COLLECTED DATA
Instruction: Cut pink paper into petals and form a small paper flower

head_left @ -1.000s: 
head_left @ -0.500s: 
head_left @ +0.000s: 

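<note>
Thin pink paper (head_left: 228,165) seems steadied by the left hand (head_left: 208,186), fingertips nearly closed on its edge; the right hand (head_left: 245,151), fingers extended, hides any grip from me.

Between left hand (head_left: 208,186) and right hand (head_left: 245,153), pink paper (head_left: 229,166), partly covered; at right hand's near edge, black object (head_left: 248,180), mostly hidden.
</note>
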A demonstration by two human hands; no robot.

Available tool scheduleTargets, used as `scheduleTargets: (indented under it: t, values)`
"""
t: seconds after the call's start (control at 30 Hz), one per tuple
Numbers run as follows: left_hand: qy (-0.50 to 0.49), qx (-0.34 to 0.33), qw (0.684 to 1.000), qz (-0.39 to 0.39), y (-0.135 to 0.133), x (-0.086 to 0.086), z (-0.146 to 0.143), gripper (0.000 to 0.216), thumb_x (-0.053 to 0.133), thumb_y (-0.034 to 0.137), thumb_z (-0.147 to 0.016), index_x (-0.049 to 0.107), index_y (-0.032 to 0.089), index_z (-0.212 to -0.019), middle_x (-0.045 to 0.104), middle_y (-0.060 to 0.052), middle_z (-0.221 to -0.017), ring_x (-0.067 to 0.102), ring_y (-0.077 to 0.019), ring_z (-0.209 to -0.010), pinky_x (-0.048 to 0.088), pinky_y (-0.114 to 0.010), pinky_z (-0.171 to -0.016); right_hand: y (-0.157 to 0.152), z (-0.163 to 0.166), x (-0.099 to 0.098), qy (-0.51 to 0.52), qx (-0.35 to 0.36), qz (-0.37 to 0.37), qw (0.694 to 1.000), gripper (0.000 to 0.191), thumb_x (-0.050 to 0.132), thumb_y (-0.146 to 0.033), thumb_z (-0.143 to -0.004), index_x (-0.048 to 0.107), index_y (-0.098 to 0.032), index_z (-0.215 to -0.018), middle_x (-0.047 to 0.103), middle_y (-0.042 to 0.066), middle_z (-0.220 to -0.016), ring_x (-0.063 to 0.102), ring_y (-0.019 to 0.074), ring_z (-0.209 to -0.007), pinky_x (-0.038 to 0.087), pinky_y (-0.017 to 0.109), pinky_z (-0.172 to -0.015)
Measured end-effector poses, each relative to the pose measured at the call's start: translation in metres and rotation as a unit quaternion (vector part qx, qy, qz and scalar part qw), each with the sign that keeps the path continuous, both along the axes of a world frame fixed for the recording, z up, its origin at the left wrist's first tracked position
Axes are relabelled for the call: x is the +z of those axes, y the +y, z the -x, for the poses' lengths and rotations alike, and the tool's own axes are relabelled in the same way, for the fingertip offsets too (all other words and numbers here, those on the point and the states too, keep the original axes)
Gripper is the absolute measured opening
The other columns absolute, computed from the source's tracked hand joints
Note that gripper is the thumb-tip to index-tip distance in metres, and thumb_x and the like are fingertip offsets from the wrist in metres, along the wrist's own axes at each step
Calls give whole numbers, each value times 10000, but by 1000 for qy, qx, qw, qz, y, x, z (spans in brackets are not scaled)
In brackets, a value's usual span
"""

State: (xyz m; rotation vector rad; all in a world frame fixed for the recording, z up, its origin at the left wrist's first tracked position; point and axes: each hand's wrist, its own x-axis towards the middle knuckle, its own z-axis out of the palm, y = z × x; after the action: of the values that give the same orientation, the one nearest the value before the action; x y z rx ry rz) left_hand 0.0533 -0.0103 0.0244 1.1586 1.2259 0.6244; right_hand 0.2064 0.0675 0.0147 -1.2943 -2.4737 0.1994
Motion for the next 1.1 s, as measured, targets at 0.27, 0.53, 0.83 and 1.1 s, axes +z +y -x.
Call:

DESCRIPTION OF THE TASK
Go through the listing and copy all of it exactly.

ANSWER AREA
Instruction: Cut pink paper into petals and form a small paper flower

head_left @ -1.000s: 
head_left @ -0.500s: 
head_left @ +0.000s: 

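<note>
Thin pink paper (head_left: 228,165) seems steadied by the left hand (head_left: 208,186), fingertips nearly closed on its edge; the right hand (head_left: 245,151), fingers extended, hides any grip from me.

Between left hand (head_left: 208,186) and right hand (head_left: 245,153), pink paper (head_left: 229,166), partly covered; at right hand's near edge, black object (head_left: 248,180), mostly hidden.
</note>
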A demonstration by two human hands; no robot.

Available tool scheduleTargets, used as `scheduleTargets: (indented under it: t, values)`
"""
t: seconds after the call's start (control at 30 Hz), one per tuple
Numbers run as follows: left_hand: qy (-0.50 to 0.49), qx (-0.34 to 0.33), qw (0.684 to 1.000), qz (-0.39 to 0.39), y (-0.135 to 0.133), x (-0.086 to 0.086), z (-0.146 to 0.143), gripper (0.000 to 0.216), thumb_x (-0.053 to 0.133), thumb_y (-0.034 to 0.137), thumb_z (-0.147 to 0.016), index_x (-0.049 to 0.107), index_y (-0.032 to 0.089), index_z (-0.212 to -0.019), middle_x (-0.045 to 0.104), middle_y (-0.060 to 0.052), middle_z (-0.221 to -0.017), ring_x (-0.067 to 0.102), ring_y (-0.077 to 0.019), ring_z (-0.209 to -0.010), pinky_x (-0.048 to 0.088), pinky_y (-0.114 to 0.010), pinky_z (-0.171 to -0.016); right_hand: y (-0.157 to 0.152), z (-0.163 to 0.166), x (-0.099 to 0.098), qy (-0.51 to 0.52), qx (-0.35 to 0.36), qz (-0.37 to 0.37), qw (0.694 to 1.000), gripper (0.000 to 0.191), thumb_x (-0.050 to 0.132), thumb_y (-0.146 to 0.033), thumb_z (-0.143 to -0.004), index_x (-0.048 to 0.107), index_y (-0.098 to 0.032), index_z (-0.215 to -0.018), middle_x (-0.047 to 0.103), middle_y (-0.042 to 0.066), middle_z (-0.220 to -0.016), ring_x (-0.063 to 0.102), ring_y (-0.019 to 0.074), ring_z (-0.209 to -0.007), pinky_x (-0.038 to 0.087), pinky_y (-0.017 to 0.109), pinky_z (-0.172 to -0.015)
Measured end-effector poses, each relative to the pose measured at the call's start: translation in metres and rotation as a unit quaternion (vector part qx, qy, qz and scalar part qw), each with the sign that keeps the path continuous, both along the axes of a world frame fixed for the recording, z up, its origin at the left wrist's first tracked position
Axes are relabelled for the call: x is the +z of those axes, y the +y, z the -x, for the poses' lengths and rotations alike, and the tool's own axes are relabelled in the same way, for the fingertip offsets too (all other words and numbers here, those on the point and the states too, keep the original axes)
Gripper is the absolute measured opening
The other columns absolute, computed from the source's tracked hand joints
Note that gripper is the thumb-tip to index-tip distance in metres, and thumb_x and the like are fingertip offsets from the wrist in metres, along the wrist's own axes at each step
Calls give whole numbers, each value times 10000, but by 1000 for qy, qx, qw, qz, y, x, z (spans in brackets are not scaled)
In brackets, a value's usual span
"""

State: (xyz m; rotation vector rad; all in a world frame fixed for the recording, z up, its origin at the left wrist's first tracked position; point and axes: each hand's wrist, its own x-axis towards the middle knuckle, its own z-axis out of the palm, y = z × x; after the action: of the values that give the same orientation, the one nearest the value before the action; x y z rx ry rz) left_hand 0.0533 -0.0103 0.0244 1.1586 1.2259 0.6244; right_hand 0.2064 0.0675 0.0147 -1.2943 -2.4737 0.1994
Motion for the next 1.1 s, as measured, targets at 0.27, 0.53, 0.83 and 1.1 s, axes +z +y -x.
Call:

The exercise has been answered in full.